Aim of the exercise:
Every line of the data below that holds the string "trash" needs to be reported.

Start of Given data

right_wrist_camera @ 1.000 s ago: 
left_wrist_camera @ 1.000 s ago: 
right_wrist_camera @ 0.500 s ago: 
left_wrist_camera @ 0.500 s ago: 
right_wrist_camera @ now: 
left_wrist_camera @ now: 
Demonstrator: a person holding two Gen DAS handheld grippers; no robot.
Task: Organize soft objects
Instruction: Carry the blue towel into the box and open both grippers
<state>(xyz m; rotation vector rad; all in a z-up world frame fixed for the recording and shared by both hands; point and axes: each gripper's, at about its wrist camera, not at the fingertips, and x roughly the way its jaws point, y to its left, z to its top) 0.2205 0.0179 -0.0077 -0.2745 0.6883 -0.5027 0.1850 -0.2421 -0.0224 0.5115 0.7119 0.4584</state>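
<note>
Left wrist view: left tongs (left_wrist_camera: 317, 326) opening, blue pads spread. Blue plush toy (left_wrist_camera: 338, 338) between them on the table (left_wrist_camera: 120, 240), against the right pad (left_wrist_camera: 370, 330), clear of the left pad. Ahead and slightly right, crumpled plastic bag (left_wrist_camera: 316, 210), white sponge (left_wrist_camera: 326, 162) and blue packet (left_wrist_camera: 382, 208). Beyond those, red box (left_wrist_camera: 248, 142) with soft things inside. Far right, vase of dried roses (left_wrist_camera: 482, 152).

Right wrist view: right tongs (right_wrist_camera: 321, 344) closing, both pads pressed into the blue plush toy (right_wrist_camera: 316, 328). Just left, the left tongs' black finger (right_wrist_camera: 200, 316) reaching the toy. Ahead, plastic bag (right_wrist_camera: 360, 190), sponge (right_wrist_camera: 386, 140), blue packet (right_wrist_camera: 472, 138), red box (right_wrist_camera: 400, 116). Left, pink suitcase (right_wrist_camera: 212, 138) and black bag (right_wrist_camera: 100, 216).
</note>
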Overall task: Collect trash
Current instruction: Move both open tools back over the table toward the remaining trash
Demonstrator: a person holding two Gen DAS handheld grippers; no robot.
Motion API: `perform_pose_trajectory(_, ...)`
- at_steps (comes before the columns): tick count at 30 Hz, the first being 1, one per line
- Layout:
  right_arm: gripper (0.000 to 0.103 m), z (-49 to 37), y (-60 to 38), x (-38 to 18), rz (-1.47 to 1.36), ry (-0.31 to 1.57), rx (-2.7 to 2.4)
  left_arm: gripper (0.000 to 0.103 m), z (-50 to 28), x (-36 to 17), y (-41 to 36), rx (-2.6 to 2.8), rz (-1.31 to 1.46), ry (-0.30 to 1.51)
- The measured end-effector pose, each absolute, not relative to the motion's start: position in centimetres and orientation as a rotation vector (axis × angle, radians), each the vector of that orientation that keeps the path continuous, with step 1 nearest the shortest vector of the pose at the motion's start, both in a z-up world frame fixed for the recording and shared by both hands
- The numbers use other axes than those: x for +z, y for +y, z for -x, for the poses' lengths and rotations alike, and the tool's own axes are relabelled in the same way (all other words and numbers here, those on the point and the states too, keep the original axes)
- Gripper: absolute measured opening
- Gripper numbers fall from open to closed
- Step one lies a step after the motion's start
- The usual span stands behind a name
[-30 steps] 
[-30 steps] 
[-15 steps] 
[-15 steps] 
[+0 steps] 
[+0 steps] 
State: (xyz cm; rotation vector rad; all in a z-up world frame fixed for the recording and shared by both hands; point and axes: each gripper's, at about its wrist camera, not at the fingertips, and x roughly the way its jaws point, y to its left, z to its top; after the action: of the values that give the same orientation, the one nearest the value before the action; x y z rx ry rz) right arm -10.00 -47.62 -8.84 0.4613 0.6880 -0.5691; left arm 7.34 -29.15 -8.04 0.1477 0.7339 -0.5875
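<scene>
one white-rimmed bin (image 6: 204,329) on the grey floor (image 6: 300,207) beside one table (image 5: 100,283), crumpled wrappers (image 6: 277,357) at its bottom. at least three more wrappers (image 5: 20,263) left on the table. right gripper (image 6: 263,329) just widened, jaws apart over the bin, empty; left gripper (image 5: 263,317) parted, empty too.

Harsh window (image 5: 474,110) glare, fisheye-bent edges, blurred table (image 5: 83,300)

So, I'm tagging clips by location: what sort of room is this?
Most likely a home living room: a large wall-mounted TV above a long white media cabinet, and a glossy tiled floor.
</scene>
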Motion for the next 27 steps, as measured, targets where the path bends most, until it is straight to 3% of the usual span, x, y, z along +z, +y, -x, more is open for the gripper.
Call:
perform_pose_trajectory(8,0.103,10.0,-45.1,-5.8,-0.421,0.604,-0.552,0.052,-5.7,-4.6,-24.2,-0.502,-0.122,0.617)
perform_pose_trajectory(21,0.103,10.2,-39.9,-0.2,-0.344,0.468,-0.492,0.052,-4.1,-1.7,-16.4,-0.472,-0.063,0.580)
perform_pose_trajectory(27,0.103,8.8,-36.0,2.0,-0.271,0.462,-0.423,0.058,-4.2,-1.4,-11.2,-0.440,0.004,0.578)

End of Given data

Response to this task:
Overall task: Collect trash
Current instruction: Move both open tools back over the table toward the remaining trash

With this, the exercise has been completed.